_Action item_
Going down the listing below, print exactly each line from the one with "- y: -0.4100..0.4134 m" up to and including the one with "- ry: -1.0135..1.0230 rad", and skip the rest.

_Source data_
════════════════
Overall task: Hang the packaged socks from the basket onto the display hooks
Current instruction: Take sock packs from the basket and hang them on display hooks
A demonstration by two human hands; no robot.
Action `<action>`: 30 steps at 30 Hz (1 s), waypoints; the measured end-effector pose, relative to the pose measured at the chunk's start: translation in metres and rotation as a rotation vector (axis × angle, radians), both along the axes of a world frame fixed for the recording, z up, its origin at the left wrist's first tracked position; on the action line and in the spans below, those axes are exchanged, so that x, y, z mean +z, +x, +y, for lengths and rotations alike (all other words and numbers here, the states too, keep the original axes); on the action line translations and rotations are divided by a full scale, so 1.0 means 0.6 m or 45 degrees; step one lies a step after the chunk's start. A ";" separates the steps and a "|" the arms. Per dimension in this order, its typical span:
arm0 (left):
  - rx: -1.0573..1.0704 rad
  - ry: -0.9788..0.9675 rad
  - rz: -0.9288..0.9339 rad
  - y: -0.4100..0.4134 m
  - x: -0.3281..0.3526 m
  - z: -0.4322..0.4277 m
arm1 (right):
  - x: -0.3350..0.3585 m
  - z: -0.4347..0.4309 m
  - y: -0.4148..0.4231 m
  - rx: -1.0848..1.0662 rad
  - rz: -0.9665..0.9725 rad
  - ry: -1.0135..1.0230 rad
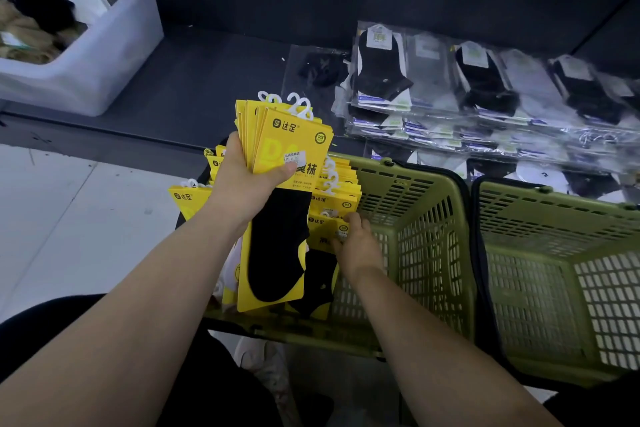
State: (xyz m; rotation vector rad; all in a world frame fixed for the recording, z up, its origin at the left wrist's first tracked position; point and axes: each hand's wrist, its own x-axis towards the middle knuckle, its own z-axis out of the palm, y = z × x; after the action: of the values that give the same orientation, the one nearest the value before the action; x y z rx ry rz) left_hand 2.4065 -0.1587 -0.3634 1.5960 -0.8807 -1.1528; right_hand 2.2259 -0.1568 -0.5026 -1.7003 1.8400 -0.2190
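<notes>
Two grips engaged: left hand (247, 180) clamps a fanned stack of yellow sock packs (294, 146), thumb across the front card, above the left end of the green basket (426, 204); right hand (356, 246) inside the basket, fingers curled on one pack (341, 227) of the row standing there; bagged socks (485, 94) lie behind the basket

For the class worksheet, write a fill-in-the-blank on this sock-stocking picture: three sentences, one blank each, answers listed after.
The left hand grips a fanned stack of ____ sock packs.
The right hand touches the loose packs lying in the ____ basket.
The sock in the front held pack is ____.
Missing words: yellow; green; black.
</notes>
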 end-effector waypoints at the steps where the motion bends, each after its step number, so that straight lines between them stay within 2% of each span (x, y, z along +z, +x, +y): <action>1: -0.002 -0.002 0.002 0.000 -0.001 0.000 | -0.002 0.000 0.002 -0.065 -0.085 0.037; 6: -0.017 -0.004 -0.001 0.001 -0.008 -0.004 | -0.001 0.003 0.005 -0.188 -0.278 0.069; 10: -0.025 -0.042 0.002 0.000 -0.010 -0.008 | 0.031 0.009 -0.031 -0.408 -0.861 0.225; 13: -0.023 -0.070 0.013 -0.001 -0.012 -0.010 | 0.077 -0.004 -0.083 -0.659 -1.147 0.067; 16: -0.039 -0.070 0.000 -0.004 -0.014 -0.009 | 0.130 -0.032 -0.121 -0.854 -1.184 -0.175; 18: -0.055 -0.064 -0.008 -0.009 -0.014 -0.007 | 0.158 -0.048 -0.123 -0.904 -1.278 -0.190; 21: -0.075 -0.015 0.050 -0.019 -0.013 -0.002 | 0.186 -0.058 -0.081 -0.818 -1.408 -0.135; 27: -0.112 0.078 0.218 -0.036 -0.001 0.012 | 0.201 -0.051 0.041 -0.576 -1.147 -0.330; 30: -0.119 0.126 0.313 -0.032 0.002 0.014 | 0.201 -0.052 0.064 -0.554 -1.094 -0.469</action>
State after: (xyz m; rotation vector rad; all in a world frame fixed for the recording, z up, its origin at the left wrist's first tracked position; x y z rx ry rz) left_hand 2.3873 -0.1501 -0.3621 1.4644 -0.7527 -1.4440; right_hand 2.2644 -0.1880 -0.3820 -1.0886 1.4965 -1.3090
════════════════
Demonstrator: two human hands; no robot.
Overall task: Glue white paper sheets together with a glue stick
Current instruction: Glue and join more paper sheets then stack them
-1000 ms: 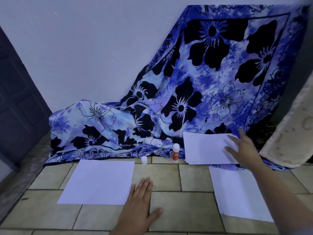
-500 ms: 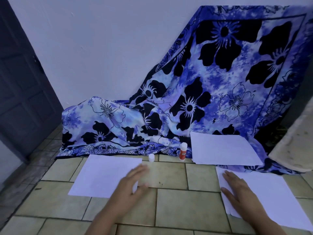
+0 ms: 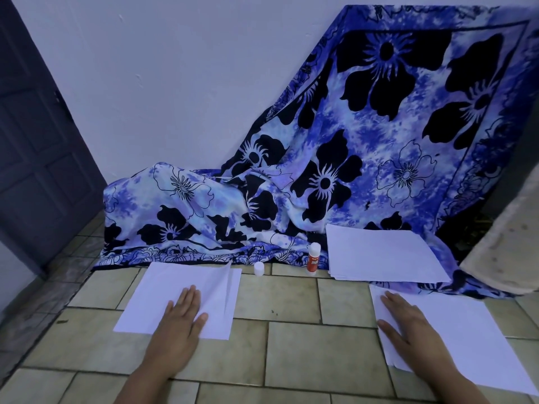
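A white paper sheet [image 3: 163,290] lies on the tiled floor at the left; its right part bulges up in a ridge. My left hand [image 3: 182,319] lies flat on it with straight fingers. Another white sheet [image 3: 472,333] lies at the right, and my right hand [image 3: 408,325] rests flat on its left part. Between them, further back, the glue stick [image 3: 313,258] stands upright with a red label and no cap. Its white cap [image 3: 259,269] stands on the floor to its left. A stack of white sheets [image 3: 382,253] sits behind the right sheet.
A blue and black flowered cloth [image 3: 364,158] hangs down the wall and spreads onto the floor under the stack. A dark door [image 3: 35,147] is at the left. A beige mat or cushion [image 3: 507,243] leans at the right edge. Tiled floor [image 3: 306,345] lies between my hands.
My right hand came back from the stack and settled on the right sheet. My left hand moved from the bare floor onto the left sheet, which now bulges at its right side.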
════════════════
_Your response_
  - y: -0.4100..0.4134 m
  - x: -0.3281..0.3526 m
  - z: -0.4322..0.4277 m
arm1 (right):
  - x: -0.3350..0.3585 m
  - z: -0.4347..0.4309 m
  - y: -0.4148..0.4231 m
  - rx: -1.0848..1.0662 rad
  - rz: -0.9665..0.9725 rad
  - ry: -1.0135..1.0230 rad

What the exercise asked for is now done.